++++ Given data ++++

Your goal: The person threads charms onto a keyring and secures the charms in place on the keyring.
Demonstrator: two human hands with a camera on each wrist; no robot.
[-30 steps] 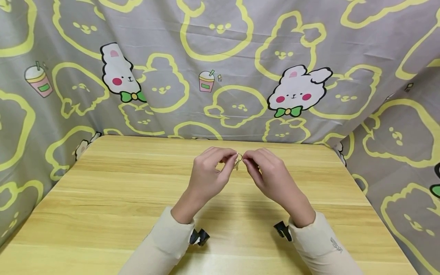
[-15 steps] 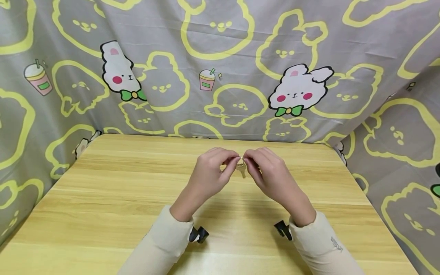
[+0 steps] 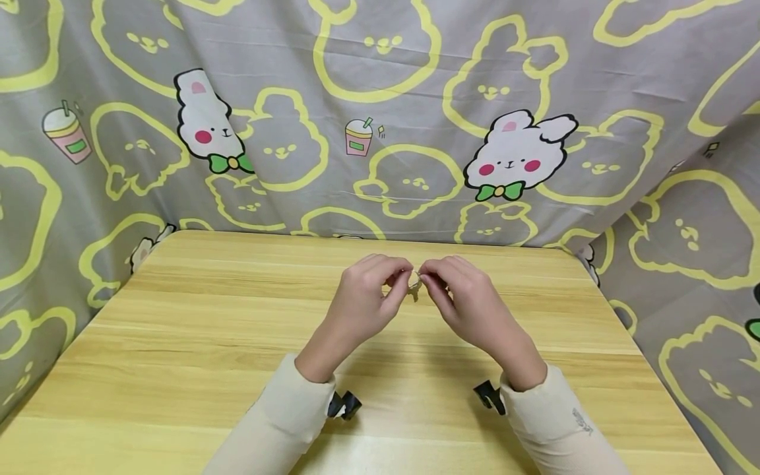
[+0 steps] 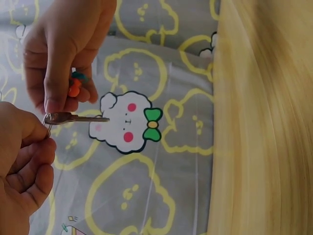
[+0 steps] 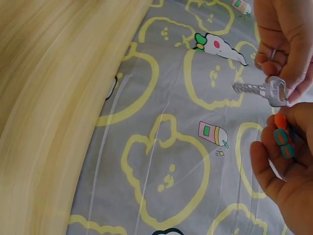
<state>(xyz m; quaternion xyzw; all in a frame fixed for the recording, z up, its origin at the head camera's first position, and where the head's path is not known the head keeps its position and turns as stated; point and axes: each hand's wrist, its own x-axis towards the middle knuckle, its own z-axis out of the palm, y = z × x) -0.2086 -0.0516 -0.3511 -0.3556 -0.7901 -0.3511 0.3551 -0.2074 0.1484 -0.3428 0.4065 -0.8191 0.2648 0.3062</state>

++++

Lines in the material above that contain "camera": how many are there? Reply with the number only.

Solution below>
2